**WORK TASK:** When the line containing "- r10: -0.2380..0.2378" appears in the data below, begin copying there and stop only after the line containing "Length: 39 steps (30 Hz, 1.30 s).".

═══

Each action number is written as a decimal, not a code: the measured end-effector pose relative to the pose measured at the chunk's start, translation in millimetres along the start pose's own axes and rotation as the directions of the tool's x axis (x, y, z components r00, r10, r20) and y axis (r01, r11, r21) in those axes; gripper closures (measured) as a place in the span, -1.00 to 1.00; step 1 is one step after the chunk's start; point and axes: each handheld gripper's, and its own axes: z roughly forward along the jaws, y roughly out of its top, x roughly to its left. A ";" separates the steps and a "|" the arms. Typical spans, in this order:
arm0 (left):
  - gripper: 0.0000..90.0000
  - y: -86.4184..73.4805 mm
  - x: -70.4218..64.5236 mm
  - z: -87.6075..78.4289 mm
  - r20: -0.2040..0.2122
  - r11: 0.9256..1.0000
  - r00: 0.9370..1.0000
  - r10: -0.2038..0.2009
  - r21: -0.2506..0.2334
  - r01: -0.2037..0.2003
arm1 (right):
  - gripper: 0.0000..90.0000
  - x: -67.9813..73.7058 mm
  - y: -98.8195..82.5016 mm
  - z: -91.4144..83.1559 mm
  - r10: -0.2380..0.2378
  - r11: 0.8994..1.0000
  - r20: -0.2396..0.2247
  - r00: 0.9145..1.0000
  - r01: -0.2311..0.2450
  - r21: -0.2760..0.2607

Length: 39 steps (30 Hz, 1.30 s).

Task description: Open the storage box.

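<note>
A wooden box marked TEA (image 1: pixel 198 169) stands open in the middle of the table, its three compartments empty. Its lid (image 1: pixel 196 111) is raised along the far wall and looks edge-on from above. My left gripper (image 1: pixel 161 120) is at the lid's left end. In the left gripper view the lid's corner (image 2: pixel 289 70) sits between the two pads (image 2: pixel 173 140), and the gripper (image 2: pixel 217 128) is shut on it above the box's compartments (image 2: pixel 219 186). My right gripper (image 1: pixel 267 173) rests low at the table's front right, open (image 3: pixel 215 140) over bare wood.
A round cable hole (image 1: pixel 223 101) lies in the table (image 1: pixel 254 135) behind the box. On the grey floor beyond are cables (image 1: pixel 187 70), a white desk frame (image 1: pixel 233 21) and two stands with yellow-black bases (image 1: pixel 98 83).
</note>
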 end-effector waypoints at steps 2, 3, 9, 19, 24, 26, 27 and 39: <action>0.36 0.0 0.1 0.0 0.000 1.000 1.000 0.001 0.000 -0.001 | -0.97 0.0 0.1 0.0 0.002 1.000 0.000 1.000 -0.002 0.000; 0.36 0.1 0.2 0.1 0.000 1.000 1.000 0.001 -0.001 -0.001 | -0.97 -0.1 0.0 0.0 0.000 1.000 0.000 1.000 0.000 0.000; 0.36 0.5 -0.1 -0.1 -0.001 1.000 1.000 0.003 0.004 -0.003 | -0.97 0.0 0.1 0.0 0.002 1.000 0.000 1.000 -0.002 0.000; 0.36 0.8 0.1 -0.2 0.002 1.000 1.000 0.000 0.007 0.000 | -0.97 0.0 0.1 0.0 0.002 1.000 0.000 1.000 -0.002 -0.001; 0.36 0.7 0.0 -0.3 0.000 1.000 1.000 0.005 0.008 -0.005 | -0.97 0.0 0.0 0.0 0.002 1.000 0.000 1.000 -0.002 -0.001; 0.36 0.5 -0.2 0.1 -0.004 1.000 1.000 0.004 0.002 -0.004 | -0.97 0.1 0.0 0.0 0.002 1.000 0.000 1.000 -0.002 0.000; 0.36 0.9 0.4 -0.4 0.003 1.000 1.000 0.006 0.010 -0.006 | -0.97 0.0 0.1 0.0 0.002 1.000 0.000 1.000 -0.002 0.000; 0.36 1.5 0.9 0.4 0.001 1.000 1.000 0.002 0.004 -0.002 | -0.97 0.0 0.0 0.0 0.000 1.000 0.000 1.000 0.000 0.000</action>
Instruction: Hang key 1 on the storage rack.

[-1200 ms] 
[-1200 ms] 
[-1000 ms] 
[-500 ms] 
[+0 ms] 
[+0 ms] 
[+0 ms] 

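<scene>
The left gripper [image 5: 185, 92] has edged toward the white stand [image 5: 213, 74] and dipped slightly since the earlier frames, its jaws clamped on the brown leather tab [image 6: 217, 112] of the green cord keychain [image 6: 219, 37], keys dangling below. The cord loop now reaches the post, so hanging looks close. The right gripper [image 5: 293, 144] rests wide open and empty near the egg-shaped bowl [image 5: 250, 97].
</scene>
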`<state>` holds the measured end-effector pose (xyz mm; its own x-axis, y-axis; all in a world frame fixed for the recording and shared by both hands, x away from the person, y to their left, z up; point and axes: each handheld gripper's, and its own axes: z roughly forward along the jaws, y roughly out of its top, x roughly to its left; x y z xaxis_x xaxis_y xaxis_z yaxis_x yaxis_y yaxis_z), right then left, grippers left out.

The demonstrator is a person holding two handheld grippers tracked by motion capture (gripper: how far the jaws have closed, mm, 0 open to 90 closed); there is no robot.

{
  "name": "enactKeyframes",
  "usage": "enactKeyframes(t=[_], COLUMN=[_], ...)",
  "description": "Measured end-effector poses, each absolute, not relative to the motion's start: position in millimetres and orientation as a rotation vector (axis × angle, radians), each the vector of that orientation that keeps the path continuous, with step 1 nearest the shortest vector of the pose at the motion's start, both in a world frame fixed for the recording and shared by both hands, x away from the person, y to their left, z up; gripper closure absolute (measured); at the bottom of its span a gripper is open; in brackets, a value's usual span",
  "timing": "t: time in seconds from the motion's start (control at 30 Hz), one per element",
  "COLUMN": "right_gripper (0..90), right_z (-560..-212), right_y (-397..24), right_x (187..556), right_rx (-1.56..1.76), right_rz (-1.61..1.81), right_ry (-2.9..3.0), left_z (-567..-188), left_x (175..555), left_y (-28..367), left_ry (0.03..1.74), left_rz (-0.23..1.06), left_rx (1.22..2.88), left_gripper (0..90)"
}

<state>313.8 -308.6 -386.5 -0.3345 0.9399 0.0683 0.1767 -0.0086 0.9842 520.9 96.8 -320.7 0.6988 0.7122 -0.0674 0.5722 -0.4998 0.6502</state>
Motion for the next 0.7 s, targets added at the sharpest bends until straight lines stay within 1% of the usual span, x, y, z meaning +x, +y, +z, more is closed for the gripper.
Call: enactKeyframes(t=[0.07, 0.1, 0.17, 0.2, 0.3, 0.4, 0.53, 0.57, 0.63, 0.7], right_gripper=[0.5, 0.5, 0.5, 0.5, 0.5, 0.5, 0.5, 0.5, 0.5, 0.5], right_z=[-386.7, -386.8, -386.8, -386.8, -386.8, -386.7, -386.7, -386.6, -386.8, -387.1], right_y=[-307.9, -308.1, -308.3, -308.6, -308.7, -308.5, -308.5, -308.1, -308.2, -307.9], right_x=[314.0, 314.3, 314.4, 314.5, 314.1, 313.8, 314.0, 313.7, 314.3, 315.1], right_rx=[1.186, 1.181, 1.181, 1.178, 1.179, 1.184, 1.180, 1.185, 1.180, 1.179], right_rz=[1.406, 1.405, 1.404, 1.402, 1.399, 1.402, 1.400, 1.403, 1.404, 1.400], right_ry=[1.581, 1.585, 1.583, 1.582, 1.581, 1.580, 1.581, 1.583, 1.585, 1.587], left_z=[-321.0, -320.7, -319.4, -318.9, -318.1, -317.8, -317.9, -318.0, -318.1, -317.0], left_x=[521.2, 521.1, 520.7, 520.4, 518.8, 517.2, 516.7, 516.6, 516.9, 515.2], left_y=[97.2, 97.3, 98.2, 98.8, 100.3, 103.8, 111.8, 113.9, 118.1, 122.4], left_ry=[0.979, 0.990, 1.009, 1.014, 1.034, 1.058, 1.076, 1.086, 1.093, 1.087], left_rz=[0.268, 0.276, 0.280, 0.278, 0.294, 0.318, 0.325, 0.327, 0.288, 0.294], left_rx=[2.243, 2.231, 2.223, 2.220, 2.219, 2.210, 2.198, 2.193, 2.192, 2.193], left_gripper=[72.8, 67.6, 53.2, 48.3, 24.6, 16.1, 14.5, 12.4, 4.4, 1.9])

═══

**ANSWER TO THIS EXERCISE:**
  - r10: -0.2380..0.2378
  - r11: 0.8994..1.0000
  - r20: -0.2396..0.2247
  - r00: 0.9145..1.0000
  - r01: -0.2311..0.2450
  - r21: -0.2760..0.2607

Length: 39 steps (30 Hz, 1.30 s).

There's no more to this exercise.